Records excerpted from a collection
+++

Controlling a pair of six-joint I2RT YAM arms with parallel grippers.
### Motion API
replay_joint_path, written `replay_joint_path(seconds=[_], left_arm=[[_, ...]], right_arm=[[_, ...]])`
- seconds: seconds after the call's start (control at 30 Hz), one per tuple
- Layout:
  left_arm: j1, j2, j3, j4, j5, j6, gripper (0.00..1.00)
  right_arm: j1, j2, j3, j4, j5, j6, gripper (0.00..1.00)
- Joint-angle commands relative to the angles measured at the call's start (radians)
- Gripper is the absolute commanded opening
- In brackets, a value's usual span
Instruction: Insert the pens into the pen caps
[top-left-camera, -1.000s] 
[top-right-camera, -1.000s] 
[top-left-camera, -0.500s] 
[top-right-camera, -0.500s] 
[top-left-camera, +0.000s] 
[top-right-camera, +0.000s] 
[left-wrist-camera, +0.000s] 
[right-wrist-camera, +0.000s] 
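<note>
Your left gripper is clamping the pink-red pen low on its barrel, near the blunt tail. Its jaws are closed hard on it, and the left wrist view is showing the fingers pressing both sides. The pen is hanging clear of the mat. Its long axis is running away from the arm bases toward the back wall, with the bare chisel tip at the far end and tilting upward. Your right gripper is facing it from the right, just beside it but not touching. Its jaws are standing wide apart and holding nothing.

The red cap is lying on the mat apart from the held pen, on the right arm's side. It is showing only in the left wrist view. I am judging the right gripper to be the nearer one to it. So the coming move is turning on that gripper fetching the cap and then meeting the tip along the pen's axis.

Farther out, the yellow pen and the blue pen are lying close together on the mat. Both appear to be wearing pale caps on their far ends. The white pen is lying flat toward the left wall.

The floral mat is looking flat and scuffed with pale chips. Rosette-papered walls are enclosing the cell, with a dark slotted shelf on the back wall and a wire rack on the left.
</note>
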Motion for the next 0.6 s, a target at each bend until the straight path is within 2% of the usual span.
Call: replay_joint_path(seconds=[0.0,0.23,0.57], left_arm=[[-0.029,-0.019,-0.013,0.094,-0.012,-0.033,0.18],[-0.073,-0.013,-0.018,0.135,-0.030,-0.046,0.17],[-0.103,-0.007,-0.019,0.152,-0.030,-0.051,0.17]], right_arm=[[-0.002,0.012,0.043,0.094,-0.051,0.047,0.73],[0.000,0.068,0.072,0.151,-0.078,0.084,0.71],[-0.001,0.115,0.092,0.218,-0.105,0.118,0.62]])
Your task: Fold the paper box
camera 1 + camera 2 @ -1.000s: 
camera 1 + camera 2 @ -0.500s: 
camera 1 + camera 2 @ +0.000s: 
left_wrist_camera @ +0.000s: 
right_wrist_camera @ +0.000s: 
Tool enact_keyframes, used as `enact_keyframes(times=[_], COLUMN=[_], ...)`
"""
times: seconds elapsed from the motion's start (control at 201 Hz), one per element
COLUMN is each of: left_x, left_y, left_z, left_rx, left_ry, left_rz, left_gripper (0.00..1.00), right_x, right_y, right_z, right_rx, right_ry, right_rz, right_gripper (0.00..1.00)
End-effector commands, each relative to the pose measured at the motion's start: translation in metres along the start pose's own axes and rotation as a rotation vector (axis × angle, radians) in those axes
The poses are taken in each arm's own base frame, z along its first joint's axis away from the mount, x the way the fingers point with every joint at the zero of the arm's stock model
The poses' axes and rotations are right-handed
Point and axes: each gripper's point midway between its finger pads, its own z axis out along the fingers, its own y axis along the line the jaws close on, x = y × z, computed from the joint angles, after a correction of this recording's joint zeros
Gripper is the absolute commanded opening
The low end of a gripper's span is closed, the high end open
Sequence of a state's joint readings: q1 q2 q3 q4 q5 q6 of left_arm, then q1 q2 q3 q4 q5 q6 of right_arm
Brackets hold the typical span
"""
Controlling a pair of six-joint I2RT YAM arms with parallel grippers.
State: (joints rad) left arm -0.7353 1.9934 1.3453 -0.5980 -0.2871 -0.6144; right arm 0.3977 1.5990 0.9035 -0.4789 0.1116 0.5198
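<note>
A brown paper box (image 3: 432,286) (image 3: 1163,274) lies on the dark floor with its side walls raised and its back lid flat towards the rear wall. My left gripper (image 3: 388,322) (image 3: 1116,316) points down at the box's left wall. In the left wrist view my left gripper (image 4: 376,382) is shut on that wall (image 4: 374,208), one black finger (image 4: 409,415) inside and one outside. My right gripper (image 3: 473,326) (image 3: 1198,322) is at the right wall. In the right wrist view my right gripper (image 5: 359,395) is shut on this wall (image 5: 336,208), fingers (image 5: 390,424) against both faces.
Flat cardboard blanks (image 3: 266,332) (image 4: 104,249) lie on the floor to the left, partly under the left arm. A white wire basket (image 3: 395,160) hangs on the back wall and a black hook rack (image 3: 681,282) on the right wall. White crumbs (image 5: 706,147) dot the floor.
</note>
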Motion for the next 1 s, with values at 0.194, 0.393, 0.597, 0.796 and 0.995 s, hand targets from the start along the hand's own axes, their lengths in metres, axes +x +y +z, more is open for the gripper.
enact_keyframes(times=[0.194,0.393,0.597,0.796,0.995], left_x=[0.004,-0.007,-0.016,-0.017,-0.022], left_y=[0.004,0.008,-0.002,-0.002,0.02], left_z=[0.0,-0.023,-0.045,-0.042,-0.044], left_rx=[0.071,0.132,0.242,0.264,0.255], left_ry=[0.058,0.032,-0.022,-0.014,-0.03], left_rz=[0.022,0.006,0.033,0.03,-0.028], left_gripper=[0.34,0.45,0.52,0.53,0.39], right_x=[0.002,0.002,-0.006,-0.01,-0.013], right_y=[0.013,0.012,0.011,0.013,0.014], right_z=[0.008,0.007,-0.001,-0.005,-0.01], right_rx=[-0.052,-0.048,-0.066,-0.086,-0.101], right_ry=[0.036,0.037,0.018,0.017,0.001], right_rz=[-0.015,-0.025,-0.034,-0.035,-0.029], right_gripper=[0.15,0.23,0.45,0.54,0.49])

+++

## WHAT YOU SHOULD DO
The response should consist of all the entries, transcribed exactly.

## OUTPUT BELOW
Controlling a pair of six-joint I2RT YAM arms with parallel grippers.
### Motion API
replay_joint_path, written `replay_joint_path(seconds=[_], left_arm=[[_, ...]], right_arm=[[_, ...]])`
- seconds: seconds after the call's start (control at 30 Hz), one per tuple
- Layout:
  left_arm: j1, j2, j3, j4, j5, j6, gripper (0.00..1.00)
  right_arm: j1, j2, j3, j4, j5, j6, gripper (0.00..1.00)
- Joint-angle commands relative to the angles measured at the call's start (radians)
- Gripper is the absolute commanded opening
- In brackets, a value's usual span
Instruction: Insert the pens into the pen caps
[top-left-camera, -1.000s] 
[top-right-camera, -1.000s] 
[top-left-camera, -0.500s] 
[top-right-camera, -0.500s] 
[top-left-camera, +0.000s] 
[top-right-camera, +0.000s] 
[left-wrist-camera, +0.000s] 
[right-wrist-camera, +0.000s] 
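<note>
Your left gripper is clamping the pink-red pen low on its barrel, near the blunt tail. Its jaws are closed hard on it, and the left wrist view is showing the fingers pressing both sides. The pen is hanging clear of the mat. Its long axis is running away from the arm bases toward the back wall, with the bare chisel tip at the far end and tilting upward. Your right gripper is facing it from the right, just beside it but not touching. Its jaws are standing wide apart and holding nothing.

The red cap is lying on the mat apart from the held pen, on the right arm's side. It is showing only in the left wrist view. I am judging the right gripper to be the nearer one to it. So the coming move is turning on that gripper fetching the cap and then meeting the tip along the pen's axis.

Farther out, the yellow pen and the blue pen are lying close together on the mat. Both appear to be wearing pale caps on their far ends. The white pen is lying flat toward the left wall.

The floral mat is looking flat and scuffed with pale chips. Rosette-papered walls are enclosing the cell, with a dark slotted shelf on the back wall and a wire rack on the left.
</note>
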Motion for the next 0.6 s, a target at each bend until the straight path is within 2% of the usual span.
Call: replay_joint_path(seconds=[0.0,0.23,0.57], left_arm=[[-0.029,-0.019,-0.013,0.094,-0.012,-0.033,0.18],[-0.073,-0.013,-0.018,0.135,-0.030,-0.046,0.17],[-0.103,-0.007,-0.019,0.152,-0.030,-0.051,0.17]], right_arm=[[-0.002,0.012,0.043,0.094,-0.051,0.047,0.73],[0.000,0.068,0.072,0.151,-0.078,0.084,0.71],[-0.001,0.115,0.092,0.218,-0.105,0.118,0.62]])
Your task: Fold the paper box
camera 1 + camera 2 @ -1.000s: 
camera 1 + camera 2 @ -0.500s: 
camera 1 + camera 2 @ +0.000s: 
left_wrist_camera @ +0.000s: 
right_wrist_camera @ +0.000s: 
Tool enact_keyframes, used as `enact_keyframes(times=[_], COLUMN=[_], ...)`
"""
times: seconds elapsed from the motion's start (control at 201 Hz), one per element
COLUMN is each of: left_x, left_y, left_z, left_rx, left_ry, left_rz, left_gripper (0.00..1.00), right_x, right_y, right_z, right_rx, right_ry, right_rz, right_gripper (0.00..1.00)
End-effector commands, each relative to the pose measured at the motion's start: translation in metres along the start pose's own axes and rotation as a rotation vector (axis × angle, radians) in those axes
The poses are taken in each arm's own base frame, z along its first joint's axis away from the mount, x the way the fingers point with every joint at the zero of the arm's stock model
The poses' axes and rotations are right-handed
Point and axes: each gripper's point midway between its finger pads, its own z axis out along the fingers, its own y axis along the line the jaws close on, x = y × z, computed from the joint angles, after a correction of this recording's joint zeros
Gripper is the absolute commanded opening
The low end of a gripper's span is closed, the high end open
Sequence of a state's joint readings: q1 q2 q3 q4 q5 q6 of left_arm, then q1 q2 q3 q4 q5 q6 of right_arm
Brackets hold the typical span
"""
Controlling a pair of six-joint I2RT YAM arms with parallel grippers.
State: (joints rad) left arm -0.7353 1.9934 1.3453 -0.5980 -0.2871 -0.6144; right arm 0.3977 1.5990 0.9035 -0.4789 0.1116 0.5198
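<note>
A brown paper box (image 3: 432,286) (image 3: 1163,274) lies on the dark floor with its side walls raised and its back lid flat towards the rear wall. My left gripper (image 3: 388,322) (image 3: 1116,316) points down at the box's left wall. In the left wrist view my left gripper (image 4: 376,382) is shut on that wall (image 4: 374,208), one black finger (image 4: 409,415) inside and one outside. My right gripper (image 3: 473,326) (image 3: 1198,322) is at the right wall. In the right wrist view my right gripper (image 5: 359,395) is shut on this wall (image 5: 336,208), fingers (image 5: 390,424) against both faces.
Flat cardboard blanks (image 3: 266,332) (image 4: 104,249) lie on the floor to the left, partly under the left arm. A white wire basket (image 3: 395,160) hangs on the back wall and a black hook rack (image 3: 681,282) on the right wall. White crumbs (image 5: 706,147) dot the floor.
</note>
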Motion for the next 1 s, with values at 0.194, 0.393, 0.597, 0.796 and 0.995 s, hand targets from the start along the hand's own axes, their lengths in metres, axes +x +y +z, more is open for the gripper.
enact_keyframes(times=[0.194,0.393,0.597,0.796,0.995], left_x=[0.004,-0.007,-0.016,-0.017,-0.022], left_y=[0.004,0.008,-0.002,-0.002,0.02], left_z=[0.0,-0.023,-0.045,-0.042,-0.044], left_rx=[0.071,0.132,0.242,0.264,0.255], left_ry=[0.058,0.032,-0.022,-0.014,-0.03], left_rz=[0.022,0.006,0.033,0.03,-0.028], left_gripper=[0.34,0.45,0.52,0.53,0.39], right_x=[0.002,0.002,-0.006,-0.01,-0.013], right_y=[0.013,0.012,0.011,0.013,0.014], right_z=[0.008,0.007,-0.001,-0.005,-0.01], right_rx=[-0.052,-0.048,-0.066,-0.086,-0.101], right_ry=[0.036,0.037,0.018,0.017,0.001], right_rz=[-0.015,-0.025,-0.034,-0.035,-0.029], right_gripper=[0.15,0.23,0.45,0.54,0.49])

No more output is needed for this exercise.